**Task**:
Output the line with "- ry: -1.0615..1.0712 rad" and every following line to the end of the material, exactly as they appear.

==== The data ====

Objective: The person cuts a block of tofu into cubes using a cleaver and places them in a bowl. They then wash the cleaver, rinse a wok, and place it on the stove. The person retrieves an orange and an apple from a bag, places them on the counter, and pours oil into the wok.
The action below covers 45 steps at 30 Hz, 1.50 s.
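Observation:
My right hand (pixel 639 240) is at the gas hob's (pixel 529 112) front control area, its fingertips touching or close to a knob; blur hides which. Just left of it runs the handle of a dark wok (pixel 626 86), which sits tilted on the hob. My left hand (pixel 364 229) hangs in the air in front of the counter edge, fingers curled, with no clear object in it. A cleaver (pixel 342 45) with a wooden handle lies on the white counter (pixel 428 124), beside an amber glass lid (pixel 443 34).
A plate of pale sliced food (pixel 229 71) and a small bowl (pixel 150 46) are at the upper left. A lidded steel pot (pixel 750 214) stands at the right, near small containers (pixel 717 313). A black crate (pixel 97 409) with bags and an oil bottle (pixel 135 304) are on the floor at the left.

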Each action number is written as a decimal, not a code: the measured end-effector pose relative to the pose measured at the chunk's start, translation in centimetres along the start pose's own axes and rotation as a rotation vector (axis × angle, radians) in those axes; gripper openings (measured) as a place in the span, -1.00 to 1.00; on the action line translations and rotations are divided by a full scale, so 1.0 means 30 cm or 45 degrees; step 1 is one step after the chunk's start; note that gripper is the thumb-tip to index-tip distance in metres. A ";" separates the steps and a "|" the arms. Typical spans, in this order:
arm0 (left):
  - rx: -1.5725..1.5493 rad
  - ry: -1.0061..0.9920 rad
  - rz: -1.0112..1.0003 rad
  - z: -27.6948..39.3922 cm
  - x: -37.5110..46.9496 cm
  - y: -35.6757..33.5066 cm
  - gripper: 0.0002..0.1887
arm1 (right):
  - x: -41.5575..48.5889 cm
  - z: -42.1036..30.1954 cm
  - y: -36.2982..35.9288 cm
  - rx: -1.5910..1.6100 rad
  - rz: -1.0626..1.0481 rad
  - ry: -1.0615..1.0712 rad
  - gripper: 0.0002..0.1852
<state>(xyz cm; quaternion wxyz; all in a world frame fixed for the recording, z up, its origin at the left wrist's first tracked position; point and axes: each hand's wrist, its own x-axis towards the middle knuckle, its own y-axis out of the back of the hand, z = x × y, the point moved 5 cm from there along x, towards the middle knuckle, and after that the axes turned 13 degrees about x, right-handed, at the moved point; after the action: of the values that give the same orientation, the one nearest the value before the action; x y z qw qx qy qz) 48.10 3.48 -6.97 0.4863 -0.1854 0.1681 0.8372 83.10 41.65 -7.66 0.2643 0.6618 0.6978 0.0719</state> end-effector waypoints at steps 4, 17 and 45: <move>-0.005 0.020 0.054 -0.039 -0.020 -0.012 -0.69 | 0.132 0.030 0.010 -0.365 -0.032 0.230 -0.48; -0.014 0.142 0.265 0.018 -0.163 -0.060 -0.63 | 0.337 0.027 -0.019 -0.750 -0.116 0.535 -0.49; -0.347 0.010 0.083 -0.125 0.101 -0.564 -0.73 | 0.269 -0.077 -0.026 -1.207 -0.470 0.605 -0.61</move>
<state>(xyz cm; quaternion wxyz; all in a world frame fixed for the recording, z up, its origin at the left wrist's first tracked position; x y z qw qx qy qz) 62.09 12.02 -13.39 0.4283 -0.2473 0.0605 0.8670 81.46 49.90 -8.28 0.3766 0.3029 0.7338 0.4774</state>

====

**Worked solution**:
  - ry: -1.0615..1.0712 rad
  - gripper: 0.0002..0.1852
<state>(xyz cm; quaternion wxyz; all in a world frame fixed for the recording, z up, its origin at the left wrist's first tracked position; point and axes: each hand's wrist, its own x-axis towards the middle knuckle, its own y-axis out of the back of the hand, z = x × y, the point moved 5 cm from there along x, towards the middle knuckle, and after that the axes turned 13 degrees about x, right-handed, at the moved point; after the action: of the values that give the same orientation, the one nearest the value before the action; x y z qw qx qy qz) 48.10 3.48 -6.97 0.4863 -0.1854 0.1681 0.8372 83.10 41.65 -7.66 0.2643 0.6618 0.6978 0.0719</state> end-effector waypoints at steps 4, 17 and 45: <move>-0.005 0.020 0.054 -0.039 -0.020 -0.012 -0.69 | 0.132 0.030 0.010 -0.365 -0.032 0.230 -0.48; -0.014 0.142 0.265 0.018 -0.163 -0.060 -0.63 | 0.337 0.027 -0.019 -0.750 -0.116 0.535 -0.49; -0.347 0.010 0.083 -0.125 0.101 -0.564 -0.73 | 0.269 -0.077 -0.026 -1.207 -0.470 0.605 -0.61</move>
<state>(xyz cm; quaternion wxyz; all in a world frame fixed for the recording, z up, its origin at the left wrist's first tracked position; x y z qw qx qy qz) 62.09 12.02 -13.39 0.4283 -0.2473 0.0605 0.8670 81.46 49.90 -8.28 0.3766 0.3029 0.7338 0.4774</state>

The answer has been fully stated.